Subia à escada para cortar os ramos secos da figueira no quintal, quando de repente, o meu cão começou a ladrar insistentemente e a puxar-me pelas calças para eu descer: no início, pensei que ele tivesse ficado maluco ou estivesse a brincar, e temi que, sem querer, me fizesse cair da escada
Tentei afastá-lo e até ralhei com ele, mas poucos segundos depois aconteceu algo totalmente inesperado.
Já estava a meio da escada, de tesoura de poda esticada em direção aos ramos secos do velho figueira ao lado de casa. A manhã tinha começado estranha. O céu estava coberto por pesadas nuvens cinzentas, o ar parado e húmido, como se estivesse à beira de chover torrencialmente. Senti que o tempo ia mudar, mas mesmo assim decidi terminar a tarefa, porque aqueles ramos já deviam ter sido cortados há muito.
Coloquei a escada desde cedo, firme contra o tronco, confirmando que não deslizava. Subi alguns degraus e ia cortar o primeiro ramo quando senti, de repente, algo a puxar-me pelas calças por trás.
Olhei para trás, e por um instante, não soube o que pensar.
O meu cão, Bolota, tentava subir a escada atrás de mim. As patas deslizavam nos degraus de alumínio, as unhas raspavam o metal, e os olhos dele, muito abertos, não saíam de mim.
Oh Bolota, o que é que estás a fazer? disse eu, num tom nervoso mas a sorrir de nervosismo. Vai-te embora, rapaz.
Acenei-lhe para se afastar, mas Bolota não saiu do sítio. Subiu antes mais um degrau, encostou as patas à escada e, de repente, agarrou as minhas calças com os dentes.
Puxou com força.
Virei-me bruscamente e quase perdi o equilíbrio.
Estás doido? Larga! ralhei eu.
Mas ele não largava. O cão continuava a puxar-me para baixo, apoiava-se bem nas patas e não parava de ladrar, como se quisesse tudo fazer para me impedir de subir.
Ao princípio, só fiquei irritada, mas poucos segundos depois percebi que aquilo não era brincadeira. Nunca se comportara assim. Havia algo diferente naquele olhar.
Como se ele quisesse dizer-me alguma coisa.
Tentei subir mais um pouco, mas Bolota puxou-me novamente pelas calças, tão brusco, que agarrei instintivamente a escada com ambas as mãos.
Suspirei fundo e decidi descer.
Pronto, mais vale parar por agora murmurei. Se não te calmas, fecho-te no cercado.

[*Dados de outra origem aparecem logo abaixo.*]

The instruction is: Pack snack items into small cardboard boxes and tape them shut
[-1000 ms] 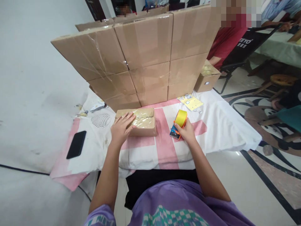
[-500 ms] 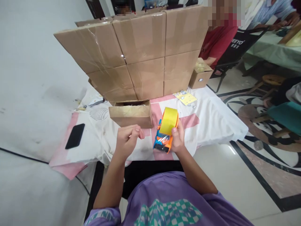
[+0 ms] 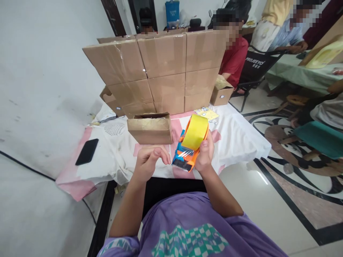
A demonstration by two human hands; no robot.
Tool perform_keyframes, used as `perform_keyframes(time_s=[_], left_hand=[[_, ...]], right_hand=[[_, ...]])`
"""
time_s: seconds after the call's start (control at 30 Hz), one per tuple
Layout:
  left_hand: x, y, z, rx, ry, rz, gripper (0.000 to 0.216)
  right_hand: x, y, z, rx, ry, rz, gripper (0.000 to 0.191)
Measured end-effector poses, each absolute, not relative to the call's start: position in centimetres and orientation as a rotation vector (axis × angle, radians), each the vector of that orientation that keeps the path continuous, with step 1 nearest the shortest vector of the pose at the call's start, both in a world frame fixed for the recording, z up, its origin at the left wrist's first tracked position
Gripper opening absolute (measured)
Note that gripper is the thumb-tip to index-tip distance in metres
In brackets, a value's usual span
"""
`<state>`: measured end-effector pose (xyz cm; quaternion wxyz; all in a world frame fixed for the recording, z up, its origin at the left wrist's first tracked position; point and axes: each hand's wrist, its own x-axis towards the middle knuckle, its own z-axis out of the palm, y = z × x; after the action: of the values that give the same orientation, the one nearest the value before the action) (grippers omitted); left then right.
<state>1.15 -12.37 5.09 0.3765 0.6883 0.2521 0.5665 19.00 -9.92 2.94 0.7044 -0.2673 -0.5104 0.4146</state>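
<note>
My right hand [image 3: 205, 153] grips a tape dispenser [image 3: 184, 157], orange and blue, loaded with a wide yellow roll of tape [image 3: 196, 132]. Its toothed cutting edge points down toward me, and a shiny stretch of clear tape runs below the roll. To its left, my left hand [image 3: 150, 160] holds nothing, its fingers partly bent and reaching toward the dispenser without touching it. Just beyond that hand, a small cardboard box [image 3: 150, 132] stands on the cloth-covered table [image 3: 233, 142]. The box's upper side is partly open, with tape across its top edge.
A wall of stacked cardboard boxes [image 3: 166, 57] rises behind the small box. A black phone [image 3: 87, 151] lies at left, and a yellow printed sheet [image 3: 207, 113] at the back. Another box [image 3: 222, 94] stands by a person in a red shirt [image 3: 235, 55]. A white wall [image 3: 40, 89] borders the left.
My left hand has loosened from a curled shape, its fingers now extending right toward the dispenser. The dispenser has tilted slightly in my right hand. The camera view has lifted, showing more of the room.
</note>
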Motion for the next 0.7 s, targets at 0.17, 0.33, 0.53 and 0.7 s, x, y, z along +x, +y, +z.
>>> perform_keyframes(time_s=[0.17, 0.33, 0.53, 0.7], left_hand=[[1.5, -13.0, 5.5, 1.793, 0.717, 1.434, 0.052], [2.7, -13.2, 5.3, 1.894, 1.023, 1.196, 0.035], [5.1, -12.4, 2.9, 1.717, 1.066, 1.364, 0.026], [5.7, -12.9, 3.0, 1.708, 1.125, 1.527, 0.027]], right_hand=[[19.0, -10.7, 3.1, -0.595, -1.159, 0.916, 0.050], [19.1, -10.5, 2.3, -0.624, -1.198, 0.836, 0.048], [19.8, -8.7, 1.1, -0.711, -1.273, 0.637, 0.037], [21.7, -6.1, 0.8, -0.887, -1.312, 0.376, 0.042]])
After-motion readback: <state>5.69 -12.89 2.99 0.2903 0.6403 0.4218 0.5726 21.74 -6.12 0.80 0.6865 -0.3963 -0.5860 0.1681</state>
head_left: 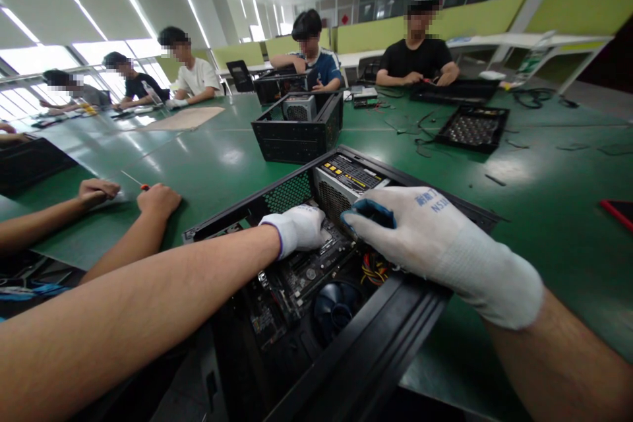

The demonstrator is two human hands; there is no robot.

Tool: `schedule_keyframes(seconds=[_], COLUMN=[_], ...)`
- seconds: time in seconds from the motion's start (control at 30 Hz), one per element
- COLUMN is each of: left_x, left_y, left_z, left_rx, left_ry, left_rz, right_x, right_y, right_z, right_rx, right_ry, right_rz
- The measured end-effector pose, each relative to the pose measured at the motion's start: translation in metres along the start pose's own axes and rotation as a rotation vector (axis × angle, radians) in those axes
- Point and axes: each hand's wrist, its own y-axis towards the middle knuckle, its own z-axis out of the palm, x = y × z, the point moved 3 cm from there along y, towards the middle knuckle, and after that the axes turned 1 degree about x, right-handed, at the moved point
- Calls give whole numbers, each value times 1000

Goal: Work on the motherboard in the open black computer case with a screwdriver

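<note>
The left forearm crosses the open computer case by the bench's near edge. The left hand's fingers curl over the circuit board, grip hidden; the right hand's loop nearly closed beside the power supply, contents unclear. Careless dragging could snag the cables. Room shows rightward; a co-worker's hand limits the left.

A black case and a brown sheet rest on the green table.
</note>
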Motion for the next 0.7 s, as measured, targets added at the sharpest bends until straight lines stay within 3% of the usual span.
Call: schedule_keyframes(seconds=[0.7], left_x=[2], left_y=[2], left_z=[3], left_rx=[38], left_ry=[47], left_rz=[-1], right_x=[2], right_y=[-2], right_z=[-2], right_rx=[3], right_ry=[-11], right_rz=[-24])
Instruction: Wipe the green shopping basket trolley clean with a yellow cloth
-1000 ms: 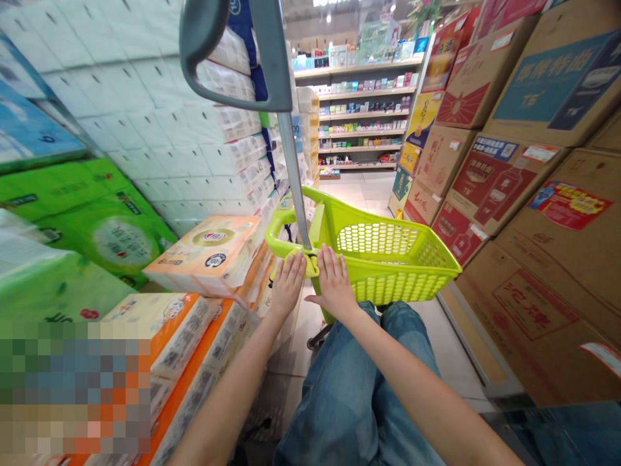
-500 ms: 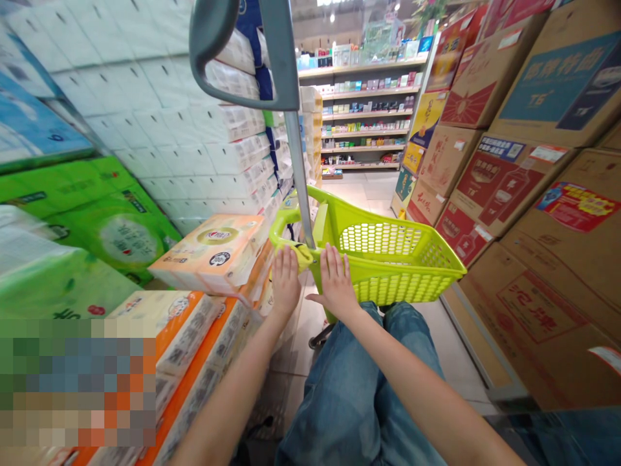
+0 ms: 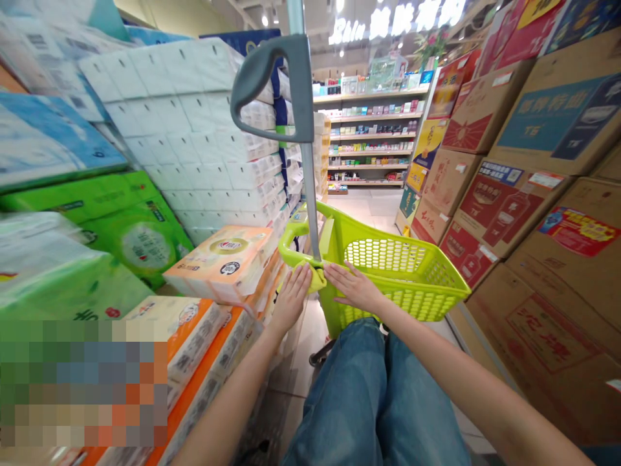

O cão baixou a cabeça, como se estivesse arrependido, mas levei-o mesmo assim para dentro do cercado no jardim e fechei a porta. Pensei que finalmente ia conseguir acabar aquilo em paz.
Foi então que tudo aconteceu: um instante depois, percebi porque é que o meu cão se comportara de forma tão estranha A continuação desta história está no primeiro comentário
Voltei à escada e pus o pé ao primeiro degrau. Mal o fiz, ouvi um estalo alto por cima da minha cabeça.
Um barulho seco, como se algo se partisse ao meio. Levantei instintivamente o olhar. Uma grossa e pesada ramo seco acabava de se soltar do topo da figueira.
Caiu mesmo no exato lugar onde estava a minha cabeça uns segundos antes. O ramo estatelou-se no chão, fez-se em pedaços, passando a apenas uns centímetros de mim.
As pernas fraquejaram-me. Fiquei, uns longos segundos, junto à escada a olhar para aquele ramo partido, sentindo o coração martelar nos ouvidos.
Foi só nesse momento que percebi. O Bolota não estava a incomodar-me, estava a tentar proteger-me.
Ele pressentiu o perigo antes de mim. Talvez tenha ouvido o estalar dentro do tronco, ou sentido que o ramo ia ceder. Voltei-me, devagar, em direção ao cercado.
Lá estava ele, a observar-me com olhar atento através da vedação. O rabo abanava suavemente, como se me perguntasse se, finalmente, tinha percebido.
Aproximei-me, abri a porta e ajoelhei-me ao lado dele. O Bolota aninhou-se de imediato no meu colo.
Envolvi-o num abraço e disse baixinho:
Salvaste-me a vida, Bolota.
Desde esse dia, nunca mais ignorei os instintos de quem me quer bem.
Em Portugal, aprendi que, por vezes, não percebemos os verdadeiros sinais da vida, mas deve-se confiar em quem cuida de nós. O instinto é, muitas vezes, o maior presente de amor e proteção.